### TASK BRIEF
If a line in the data has the string "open", please show it.

### SUPPLIED INFORMATION
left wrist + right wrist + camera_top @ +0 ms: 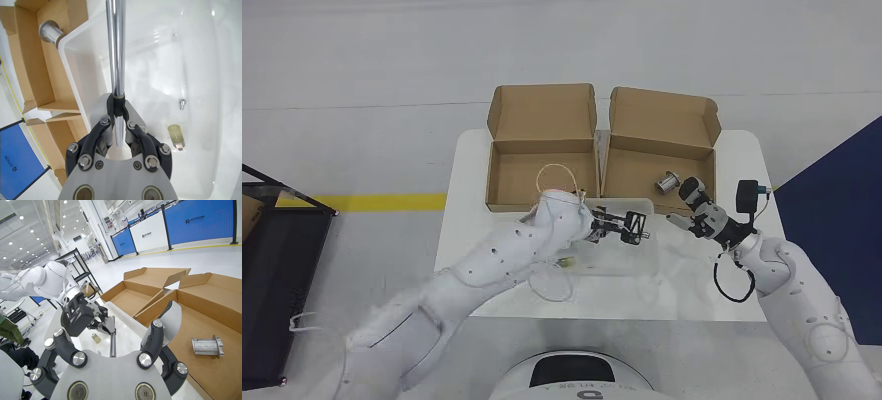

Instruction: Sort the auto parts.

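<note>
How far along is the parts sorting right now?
Done: one flanged metal sleeve lies in the right cardboard box. In hand: the left claw grips a chrome rod over the white bin. Left: a small bolt and a yellowish plastic cylinder in the bin.

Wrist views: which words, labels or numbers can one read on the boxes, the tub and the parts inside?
On the cardboard boxes: no print.
On the plastic tub: none.
On the metal rod, held in the left tool: none.
On the cast metal part, the small bolt, the yellowish plug: none.
On the partition panels behind: brand lettering only, no task label.
</note>
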You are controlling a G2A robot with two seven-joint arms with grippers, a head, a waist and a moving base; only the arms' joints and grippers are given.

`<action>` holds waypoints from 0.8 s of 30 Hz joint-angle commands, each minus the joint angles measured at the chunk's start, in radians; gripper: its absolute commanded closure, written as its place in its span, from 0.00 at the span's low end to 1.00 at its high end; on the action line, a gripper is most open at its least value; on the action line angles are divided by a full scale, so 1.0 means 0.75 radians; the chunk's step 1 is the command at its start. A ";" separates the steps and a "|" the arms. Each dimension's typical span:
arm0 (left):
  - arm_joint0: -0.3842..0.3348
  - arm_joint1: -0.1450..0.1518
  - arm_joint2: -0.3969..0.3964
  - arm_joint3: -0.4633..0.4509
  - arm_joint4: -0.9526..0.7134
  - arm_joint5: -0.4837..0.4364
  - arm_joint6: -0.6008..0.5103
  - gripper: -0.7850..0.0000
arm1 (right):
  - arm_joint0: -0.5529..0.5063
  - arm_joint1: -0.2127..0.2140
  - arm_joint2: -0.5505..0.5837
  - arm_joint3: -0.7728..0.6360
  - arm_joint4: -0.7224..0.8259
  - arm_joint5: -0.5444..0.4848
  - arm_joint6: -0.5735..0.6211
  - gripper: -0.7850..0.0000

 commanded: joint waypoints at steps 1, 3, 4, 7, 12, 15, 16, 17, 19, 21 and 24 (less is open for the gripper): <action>0.095 0.053 -0.105 -0.161 0.016 -0.032 -0.016 1.00 | 0.000 0.000 0.000 0.000 0.000 0.000 0.000 0.00; 0.179 0.096 -0.194 -0.281 0.035 -0.068 -0.005 1.00 | 0.000 0.000 0.000 0.000 0.000 0.000 0.000 0.00; 0.217 0.114 -0.236 -0.333 0.041 -0.080 0.010 1.00 | 0.000 0.000 0.000 0.000 0.000 0.000 0.000 0.00; 0.314 0.159 -0.358 -0.451 0.045 -0.105 0.098 1.00 | 0.000 0.000 0.000 0.000 0.000 0.000 0.000 0.00; 0.403 0.209 -0.543 -0.493 -0.041 -0.153 0.368 1.00 | 0.000 0.000 0.000 0.000 0.000 0.000 0.000 0.00; 0.396 0.223 -0.619 -0.424 -0.131 -0.191 0.500 1.00 | 0.000 0.000 0.000 0.000 0.000 0.000 0.000 0.00; 0.387 0.225 -0.634 -0.395 -0.166 -0.200 0.535 1.00 | 0.000 0.000 0.000 0.000 0.000 0.000 0.000 0.00; 0.374 0.226 -0.643 -0.368 -0.193 -0.209 0.561 1.00 | 0.000 0.000 0.000 0.000 0.000 0.000 0.000 0.00; 0.340 0.226 -0.660 -0.303 -0.263 -0.232 0.620 1.00 | 0.000 0.000 0.000 0.000 0.000 0.000 0.000 0.00; 0.298 0.226 -0.670 -0.224 -0.341 -0.274 0.680 1.00 | 0.000 0.000 0.000 0.000 0.000 0.000 0.000 0.00; 0.238 0.226 -0.624 -0.121 -0.452 -0.274 0.771 1.00 | 0.000 0.000 0.000 0.000 0.000 0.000 0.000 0.00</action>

### WRITTEN RESPONSE
`<action>` holds waypoints from 0.8 s of 30 Hz joint-angle commands, each minus the joint angles measured at the chunk's start, in radians; gripper: its absolute commanded closure, written as its place in its span, from 0.00 at the span's low end to 1.00 at its high end; on the action line, a gripper is most open at its least value; on the action line angles are divided by a full scale, so 1.0 means 0.75 radians; the chunk's step 1 is the command at its start. A ";" separates the steps and a "|" the arms. Each dimension's typical span:
 commanded: joint waypoints at steps 1, 3, 4, 7, 12, 15, 16, 17, 19, 21 and 24 (less is open for the gripper): <action>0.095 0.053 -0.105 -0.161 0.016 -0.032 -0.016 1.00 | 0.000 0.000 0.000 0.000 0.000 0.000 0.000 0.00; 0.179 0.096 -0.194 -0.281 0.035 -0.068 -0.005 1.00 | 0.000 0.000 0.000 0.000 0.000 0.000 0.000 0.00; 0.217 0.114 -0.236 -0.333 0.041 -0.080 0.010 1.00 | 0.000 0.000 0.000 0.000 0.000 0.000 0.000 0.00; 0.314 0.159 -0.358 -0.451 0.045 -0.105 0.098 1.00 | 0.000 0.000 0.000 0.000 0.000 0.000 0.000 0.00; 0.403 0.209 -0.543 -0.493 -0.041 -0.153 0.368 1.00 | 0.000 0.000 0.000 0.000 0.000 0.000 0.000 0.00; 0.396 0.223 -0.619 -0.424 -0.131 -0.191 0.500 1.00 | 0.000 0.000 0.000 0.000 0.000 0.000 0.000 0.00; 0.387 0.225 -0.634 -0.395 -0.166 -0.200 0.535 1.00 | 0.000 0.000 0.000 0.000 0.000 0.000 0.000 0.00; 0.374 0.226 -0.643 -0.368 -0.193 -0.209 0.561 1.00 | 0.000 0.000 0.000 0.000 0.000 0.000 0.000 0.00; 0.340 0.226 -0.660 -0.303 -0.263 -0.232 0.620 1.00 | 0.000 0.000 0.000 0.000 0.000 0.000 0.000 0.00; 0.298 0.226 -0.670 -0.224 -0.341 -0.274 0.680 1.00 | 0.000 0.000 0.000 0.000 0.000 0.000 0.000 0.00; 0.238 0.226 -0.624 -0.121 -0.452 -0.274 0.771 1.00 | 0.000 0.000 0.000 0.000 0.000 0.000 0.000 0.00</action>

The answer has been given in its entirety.